[Instructions to follow] Repeat the data below exactly. Include each line.

[Data section]

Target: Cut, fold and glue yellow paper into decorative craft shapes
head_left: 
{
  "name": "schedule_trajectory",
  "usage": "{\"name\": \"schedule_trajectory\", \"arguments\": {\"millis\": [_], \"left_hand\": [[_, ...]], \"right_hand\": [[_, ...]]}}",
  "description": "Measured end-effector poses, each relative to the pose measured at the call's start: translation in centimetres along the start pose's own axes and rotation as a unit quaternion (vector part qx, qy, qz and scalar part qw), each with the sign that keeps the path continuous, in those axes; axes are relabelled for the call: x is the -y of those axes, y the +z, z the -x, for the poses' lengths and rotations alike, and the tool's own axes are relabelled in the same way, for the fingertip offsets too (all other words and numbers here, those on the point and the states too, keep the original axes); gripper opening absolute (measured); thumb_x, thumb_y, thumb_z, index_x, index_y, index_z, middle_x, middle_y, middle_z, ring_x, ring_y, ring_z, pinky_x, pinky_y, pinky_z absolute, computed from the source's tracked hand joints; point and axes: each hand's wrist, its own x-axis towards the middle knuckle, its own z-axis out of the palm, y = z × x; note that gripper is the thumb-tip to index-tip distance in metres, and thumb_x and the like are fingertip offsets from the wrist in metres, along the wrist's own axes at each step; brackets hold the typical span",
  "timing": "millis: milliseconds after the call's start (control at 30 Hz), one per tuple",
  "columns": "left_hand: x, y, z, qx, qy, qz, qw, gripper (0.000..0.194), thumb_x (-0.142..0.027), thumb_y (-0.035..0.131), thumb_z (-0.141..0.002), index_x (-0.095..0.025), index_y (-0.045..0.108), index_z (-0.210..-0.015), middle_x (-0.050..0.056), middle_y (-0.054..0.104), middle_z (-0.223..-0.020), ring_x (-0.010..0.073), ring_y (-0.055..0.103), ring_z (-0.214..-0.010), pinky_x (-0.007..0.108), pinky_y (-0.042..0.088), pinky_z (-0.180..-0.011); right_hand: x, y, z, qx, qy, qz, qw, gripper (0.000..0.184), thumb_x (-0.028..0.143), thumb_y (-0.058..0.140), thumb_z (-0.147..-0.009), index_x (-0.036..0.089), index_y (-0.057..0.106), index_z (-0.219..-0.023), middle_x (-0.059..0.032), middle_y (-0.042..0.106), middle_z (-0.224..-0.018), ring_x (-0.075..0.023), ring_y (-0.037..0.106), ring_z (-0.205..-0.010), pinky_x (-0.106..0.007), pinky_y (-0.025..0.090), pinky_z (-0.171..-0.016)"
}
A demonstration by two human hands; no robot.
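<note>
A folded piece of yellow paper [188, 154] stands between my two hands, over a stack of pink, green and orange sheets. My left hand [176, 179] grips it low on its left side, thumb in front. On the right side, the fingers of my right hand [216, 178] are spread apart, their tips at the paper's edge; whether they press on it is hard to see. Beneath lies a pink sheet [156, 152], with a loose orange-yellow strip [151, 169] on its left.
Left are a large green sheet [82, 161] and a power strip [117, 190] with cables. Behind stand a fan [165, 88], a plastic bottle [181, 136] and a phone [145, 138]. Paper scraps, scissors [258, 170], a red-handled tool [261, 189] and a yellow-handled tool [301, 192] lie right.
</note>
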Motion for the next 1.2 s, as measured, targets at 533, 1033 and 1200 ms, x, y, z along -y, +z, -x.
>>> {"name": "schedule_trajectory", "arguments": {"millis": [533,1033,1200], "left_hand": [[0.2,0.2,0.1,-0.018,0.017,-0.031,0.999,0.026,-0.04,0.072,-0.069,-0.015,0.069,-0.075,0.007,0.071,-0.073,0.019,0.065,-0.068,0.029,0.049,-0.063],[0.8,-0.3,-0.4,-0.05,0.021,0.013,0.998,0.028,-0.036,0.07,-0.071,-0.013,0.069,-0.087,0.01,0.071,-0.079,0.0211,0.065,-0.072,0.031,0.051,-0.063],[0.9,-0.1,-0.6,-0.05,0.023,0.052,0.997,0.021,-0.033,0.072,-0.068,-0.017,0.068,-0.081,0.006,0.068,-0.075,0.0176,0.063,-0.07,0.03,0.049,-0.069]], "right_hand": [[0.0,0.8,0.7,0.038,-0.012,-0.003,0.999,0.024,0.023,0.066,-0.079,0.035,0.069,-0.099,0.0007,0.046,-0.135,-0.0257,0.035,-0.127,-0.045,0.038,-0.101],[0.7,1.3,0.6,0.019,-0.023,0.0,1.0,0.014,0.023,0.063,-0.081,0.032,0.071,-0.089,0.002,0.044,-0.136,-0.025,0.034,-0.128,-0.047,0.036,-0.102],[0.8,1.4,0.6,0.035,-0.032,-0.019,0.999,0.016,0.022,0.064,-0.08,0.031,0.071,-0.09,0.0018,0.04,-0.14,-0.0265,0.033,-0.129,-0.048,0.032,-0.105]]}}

[Completed exercise]
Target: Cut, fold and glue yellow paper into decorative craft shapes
head_left: 
{
  "name": "schedule_trajectory",
  "usage": "{\"name\": \"schedule_trajectory\", \"arguments\": {\"millis\": [_], \"left_hand\": [[_, ...]], \"right_hand\": [[_, ...]]}}",
  "description": "Measured end-effector poses, each relative to the pose measured at the call's start: translation in centimetres along the start pose's own axes and rotation as a unit quaternion (vector part qx, qy, qz and scalar part qw), each with the sign that keeps the path continuous, in those axes; axes are relabelled for the call: x is the -y of those axes, y the +z, z the -x, for the poses' lengths and rotations alike, and the tool's own axes are relabelled in the same way, for the fingertip offsets too (all other words and numbers here, those on the point and the states too, keep the original axes); gripper opening absolute (measured); thumb_x, thumb_y, thumb_z, index_x, index_y, index_z, middle_x, middle_y, middle_z, ring_x, ring_y, ring_z, pinky_x, pinky_y, pinky_z absolute, computed from the source's tracked hand joints; point and axes: each hand's wrist, its own x-axis towards the middle knuckle, its own z-axis out of the palm, y = z × x; note that gripper is the thumb-tip to index-tip distance in metres, and thumb_x and the like are fingertip offsets from the wrist in metres, along the wrist's own axes at each step; brackets hold the typical span",
  "timing": "millis: milliseconds after the call's start (control at 30 Hz), one per tuple",
  "columns": "left_hand: x, y, z, qx, qy, qz, qw, gripper (0.000..0.194), thumb_x (-0.142..0.027), thumb_y (-0.035..0.131), thumb_z (-0.141..0.002), index_x (-0.095..0.025), index_y (-0.045..0.108), index_z (-0.210..-0.015), middle_x (-0.050..0.056), middle_y (-0.054..0.104), middle_z (-0.223..-0.020), ring_x (-0.010..0.073), ring_y (-0.055..0.103), ring_z (-0.214..-0.010), pinky_x (-0.007..0.108), pinky_y (-0.042..0.088), pinky_z (-0.180..-0.011); right_hand: x, y, z, qx, qy, qz, qw, gripper (0.000..0.184), thumb_x (-0.028..0.143), thumb_y (-0.058..0.140), thumb_z (-0.147..-0.009), index_x (-0.036..0.089), index_y (-0.057..0.106), index_z (-0.219..-0.023), middle_x (-0.059..0.032), middle_y (-0.042..0.106), middle_z (-0.224..-0.018), ring_x (-0.075..0.023), ring_y (-0.037..0.106), ring_z (-0.205..-0.010), pinky_x (-0.106..0.007), pinky_y (-0.025..0.090), pinky_z (-0.171..-0.016)"
}
A demonstration by two human hands; no robot.
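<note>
A folded piece of yellow paper [188, 154] stands between my two hands, over a stack of pink, green and orange sheets. My left hand [176, 179] grips it low on its left side, thumb in front. On the right side, the fingers of my right hand [216, 178] are spread apart, their tips at the paper's edge; whether they press on it is hard to see. Beneath lies a pink sheet [156, 152], with a loose orange-yellow strip [151, 169] on its left.
Left are a large green sheet [82, 161] and a power strip [117, 190] with cables. Behind stand a fan [165, 88], a plastic bottle [181, 136] and a phone [145, 138]. Paper scraps, scissors [258, 170], a red-handled tool [261, 189] and a yellow-handled tool [301, 192] lie right.
</note>
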Motion for the next 1.2 s, as measured, targets at 533, 1033 and 1200 ms, x, y, z along -y, +z, -x.
>>> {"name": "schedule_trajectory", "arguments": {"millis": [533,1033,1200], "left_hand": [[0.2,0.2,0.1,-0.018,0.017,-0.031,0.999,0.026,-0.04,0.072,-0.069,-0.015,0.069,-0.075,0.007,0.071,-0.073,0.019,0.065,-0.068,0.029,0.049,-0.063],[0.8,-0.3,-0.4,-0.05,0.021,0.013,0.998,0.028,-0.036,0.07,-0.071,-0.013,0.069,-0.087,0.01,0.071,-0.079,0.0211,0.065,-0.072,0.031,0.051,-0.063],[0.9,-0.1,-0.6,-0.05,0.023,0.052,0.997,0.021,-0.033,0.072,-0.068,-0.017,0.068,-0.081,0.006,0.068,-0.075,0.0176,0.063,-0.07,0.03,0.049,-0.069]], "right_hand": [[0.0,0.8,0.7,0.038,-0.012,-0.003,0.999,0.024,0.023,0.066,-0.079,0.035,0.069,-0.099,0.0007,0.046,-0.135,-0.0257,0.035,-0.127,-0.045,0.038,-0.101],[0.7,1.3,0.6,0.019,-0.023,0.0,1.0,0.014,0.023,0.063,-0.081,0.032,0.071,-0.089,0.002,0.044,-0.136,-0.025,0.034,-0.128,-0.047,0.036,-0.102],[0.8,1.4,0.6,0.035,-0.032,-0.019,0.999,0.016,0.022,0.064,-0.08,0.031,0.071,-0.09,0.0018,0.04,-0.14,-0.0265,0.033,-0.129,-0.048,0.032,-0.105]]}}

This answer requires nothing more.